- [Your objective] Which of the lines in the listing that follows hold "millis"? Pull each one out.

#### Dataset excerpt ####

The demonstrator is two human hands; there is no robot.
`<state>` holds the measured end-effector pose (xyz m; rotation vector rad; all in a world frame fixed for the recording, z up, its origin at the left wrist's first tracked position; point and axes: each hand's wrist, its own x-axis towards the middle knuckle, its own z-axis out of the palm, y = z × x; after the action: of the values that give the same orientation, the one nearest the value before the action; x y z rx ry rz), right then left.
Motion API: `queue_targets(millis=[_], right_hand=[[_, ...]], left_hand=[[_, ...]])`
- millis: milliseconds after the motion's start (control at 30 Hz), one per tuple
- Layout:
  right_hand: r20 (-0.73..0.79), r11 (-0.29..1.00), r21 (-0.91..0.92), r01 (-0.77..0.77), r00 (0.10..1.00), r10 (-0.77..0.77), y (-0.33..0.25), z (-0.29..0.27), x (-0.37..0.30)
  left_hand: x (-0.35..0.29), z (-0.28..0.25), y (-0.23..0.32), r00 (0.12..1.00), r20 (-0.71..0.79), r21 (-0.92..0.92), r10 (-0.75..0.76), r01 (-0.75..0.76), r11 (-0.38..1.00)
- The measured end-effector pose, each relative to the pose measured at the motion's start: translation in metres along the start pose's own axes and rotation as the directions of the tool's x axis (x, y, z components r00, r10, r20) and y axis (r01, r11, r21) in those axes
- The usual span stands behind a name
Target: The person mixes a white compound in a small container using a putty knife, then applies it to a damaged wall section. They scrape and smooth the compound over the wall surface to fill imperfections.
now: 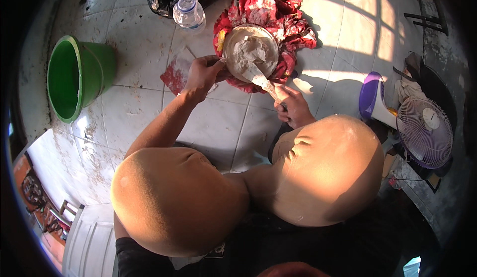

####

- [Answer to the problem]
Motion API: `queue_targets(millis=[_], right_hand=[[_, ...]], left_hand=[[_, ...]])`
- millis: milliseconds after the motion's start (control at 30 Hz), one per tuple

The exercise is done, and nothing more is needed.